MLB Minnesota Twins

MLB Rumors: Are The Minnesota Twins Looking To Add An Outfielder?

Tom Szczerbowski-USA TODAY Sports

Much of the focus this offseason for the Minnesota Twins has been on the need to add starting pitching, and rightfully so. But the trades of Denard Span and Ben Revere has left the team with some potential depth issues in the outfield.

A report on Friday from Darren Wolfson of 1500 ESPN-Twin Cities suggests the Twins have shown some interest in  free agent outfielder Ryan Sweeney, who spent the 2012 season with the Boston Red Sox and hit .260 with 16 RBI in 63 games (219 plate appearances) before being sidelined by a broken left pinkie finger in late July that required surgery. He also missed some time last season due to a concussion and a stress fracture in his left big toe, so Boston’s decision to non-tender him after just one season with the team was not a big surprise.

Sweeney has largely been a part-time player during his time in the big leagues, as he has only played in more than 130 games or had more than 450 plate appearances in a season once (2009).

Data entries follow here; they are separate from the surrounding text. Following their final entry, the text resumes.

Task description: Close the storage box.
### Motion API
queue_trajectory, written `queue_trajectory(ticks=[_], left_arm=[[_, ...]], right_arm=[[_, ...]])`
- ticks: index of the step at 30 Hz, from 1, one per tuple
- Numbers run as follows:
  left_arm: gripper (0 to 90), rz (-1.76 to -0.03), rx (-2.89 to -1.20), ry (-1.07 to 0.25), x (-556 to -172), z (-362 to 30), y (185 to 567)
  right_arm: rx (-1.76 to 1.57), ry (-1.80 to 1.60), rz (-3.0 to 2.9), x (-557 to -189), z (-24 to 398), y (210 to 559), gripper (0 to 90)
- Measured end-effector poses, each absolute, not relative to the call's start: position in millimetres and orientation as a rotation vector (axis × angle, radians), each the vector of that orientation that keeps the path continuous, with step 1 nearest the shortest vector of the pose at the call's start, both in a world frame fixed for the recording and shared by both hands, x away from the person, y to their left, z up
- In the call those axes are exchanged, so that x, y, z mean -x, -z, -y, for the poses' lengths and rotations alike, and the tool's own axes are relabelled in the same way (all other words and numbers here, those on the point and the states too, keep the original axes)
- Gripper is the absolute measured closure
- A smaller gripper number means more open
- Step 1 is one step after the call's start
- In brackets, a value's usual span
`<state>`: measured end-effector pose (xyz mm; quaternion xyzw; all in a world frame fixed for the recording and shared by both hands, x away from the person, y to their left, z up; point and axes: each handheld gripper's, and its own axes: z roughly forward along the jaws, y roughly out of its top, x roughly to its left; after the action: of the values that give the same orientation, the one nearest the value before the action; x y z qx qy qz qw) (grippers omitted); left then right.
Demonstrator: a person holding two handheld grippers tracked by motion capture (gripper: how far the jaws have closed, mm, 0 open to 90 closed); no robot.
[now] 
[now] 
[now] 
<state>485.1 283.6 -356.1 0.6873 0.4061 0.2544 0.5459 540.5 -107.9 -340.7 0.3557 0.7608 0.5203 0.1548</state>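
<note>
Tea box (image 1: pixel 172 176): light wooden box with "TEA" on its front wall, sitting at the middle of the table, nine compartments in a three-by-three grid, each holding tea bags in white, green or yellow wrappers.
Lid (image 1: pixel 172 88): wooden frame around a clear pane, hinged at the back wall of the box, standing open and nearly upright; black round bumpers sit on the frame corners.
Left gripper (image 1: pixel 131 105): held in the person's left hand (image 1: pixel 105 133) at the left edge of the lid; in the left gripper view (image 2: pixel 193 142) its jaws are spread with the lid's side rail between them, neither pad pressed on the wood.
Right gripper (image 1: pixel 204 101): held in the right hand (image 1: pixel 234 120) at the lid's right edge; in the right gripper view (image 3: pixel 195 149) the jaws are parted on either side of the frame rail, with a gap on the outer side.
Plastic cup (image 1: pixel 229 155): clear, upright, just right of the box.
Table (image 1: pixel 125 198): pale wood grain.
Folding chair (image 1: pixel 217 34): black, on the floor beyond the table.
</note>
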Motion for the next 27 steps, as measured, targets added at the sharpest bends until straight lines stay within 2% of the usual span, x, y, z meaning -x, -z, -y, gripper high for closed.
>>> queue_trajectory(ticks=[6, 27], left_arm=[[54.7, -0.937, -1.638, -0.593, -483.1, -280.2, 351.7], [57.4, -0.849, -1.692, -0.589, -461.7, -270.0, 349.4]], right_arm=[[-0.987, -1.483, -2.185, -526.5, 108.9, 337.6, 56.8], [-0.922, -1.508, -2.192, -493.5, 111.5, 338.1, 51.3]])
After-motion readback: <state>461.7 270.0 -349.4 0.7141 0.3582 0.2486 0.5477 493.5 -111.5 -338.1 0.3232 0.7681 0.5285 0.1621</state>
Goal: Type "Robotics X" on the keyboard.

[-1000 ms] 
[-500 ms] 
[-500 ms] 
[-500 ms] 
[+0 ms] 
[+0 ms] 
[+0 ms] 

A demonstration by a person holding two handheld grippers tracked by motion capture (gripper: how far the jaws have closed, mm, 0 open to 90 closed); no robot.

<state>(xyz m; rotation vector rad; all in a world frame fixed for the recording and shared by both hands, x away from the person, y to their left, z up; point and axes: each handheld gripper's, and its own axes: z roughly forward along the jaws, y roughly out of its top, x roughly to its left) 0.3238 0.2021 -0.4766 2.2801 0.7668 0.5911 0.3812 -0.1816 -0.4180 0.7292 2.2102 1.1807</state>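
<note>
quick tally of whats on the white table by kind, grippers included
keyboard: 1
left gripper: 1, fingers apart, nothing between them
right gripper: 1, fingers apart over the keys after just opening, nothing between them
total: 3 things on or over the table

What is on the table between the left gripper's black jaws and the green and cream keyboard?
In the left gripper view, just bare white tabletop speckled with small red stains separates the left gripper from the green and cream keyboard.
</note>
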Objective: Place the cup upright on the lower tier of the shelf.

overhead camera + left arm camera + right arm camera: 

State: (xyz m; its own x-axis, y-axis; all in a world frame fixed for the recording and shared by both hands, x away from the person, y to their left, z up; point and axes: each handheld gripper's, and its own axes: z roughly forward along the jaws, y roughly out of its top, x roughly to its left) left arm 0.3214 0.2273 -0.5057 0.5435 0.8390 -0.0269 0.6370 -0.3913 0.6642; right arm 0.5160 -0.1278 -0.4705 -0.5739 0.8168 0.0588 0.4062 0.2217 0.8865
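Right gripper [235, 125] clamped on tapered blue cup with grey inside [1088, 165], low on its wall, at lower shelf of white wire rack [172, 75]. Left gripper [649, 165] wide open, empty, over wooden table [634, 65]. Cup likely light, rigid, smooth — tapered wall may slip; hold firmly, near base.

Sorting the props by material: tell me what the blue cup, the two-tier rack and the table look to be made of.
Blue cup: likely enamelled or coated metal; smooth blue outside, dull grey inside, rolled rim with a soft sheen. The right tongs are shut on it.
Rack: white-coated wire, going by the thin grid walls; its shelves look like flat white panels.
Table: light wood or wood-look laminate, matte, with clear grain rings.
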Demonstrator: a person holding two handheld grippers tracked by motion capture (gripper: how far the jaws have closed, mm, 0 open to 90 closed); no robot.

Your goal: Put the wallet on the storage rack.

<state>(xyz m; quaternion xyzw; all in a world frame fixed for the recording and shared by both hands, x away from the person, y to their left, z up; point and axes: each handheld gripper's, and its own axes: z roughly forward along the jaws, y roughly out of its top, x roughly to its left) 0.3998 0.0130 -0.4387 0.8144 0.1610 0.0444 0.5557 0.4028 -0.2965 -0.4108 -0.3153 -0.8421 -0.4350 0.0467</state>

In seven seasons with the Red Sox, Oakland Athletics and Chicago White Sox, he has a career batting average of .280 with 14 home runs, 185 RBI and 224 runs scored in 535 games played (1,900 plate appearances).

Sweeney’s versatility defensively, since he has experience at all three outfield spots, makes him a nice fit as a fourth outfielder for the Twins. His platoon splits, with a .293 career average against right-handed pitching and a .225 career average against left-handers, would make it even easier for Twins’ manager Ron Gardenhire to navigate the ideal situations to use him.

Sweeney made $1.75 million last season with Boston in his first year of arbitration eligibility, so signing him would not be a costly proposition for Minnesota or any other team. It may come down to how long a contract Sweeney and his agent are seeking as interested teams surface, but I would not mind seeing him brought to the Twins on a one or two-year deal as long as his salary expectations are realistic.